袴田事件は、2023年3月に再審開始決定が確定し、後に再審無罪判決が確定しました。この事件によって、確定死刑囚の中にも無実の人がいるということが明らかになりました。今の日本は、このまま死刑制度を維持してもよいのかという課題に直面しているのです。
今後の死刑執行はどうなる?
日本に住んでいるとわかりにくいかもしれませんが、死刑制度の廃止は国際的な潮流です。国連では、いわゆる死刑廃止条約が1989年12月に採択され、1991年7月に発効されています。日本では、先程の通り、1989年12月から1993年3月まで死刑の執行がありませんでした。このときは死刑廃条約の影響があったと言われています。その後、死刑執行が再開し、日本は国連から何度も勧告を受けています。

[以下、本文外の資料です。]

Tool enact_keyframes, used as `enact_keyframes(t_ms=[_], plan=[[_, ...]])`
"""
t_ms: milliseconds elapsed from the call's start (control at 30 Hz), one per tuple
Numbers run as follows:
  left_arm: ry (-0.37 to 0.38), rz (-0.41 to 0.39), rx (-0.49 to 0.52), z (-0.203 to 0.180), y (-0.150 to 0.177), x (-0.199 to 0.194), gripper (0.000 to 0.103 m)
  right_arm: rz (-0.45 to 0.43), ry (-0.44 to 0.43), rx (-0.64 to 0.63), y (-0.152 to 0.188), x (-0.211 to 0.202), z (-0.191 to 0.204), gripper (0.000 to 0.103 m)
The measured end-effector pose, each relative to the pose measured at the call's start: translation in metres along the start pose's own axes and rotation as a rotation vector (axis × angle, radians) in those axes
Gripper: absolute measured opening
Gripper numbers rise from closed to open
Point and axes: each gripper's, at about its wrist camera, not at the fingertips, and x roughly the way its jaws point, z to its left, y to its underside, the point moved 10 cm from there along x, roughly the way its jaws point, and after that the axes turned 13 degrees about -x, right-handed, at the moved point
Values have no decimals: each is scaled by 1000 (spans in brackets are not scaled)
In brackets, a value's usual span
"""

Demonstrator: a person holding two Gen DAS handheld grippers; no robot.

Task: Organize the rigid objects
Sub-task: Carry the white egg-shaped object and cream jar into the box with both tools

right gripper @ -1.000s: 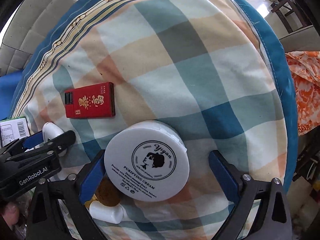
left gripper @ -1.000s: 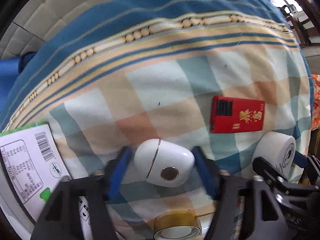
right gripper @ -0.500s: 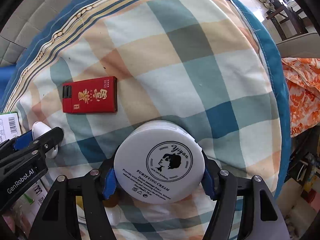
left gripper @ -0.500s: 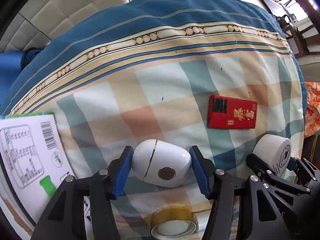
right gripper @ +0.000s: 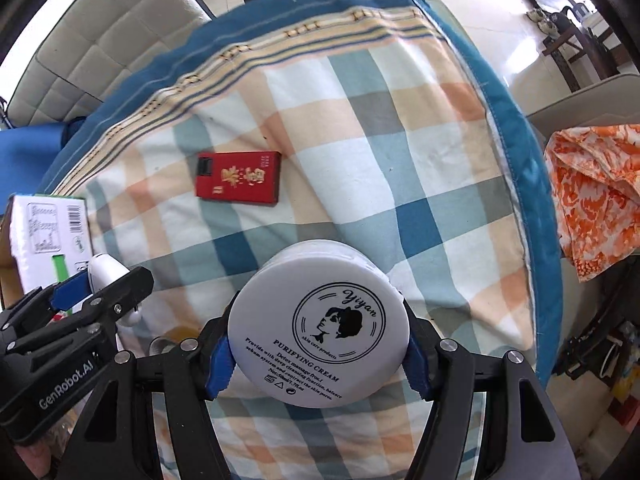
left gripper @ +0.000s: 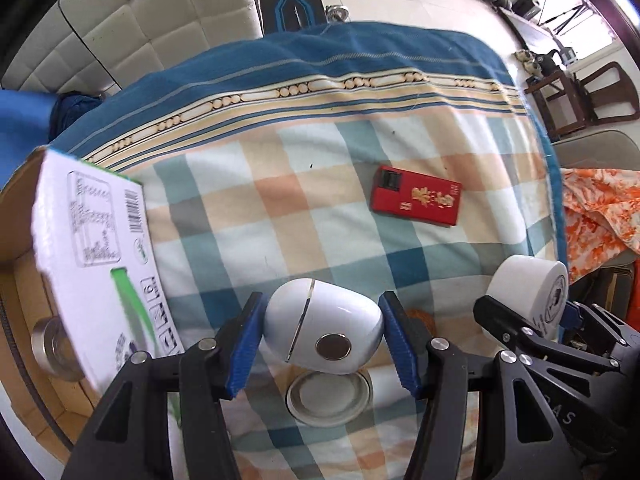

お隣の韓国では、法的には死刑制度が残っていますが、1997年12月に死刑執行があったのを最後に、27年以上死刑執行がありません。韓国は事実上の死刑廃止国と言われています。
法務省は、今後どうするのでしょうか。このまま死刑執行をしないで、韓国のように事実上の死刑廃止国にするのでしょうか。それとも、どこかのタイミングで死刑執行を再開するのでしょうか。
このまま死刑執行がないと、2025年12月の時点で、執行がない期間が1989年3月~19893年3月の期間を超えることになります。このことは政治的には大きな影響があります。法務省があくまでも死刑制度を維持するという立ち位置であれば、2025年中に死刑執行があると思われます。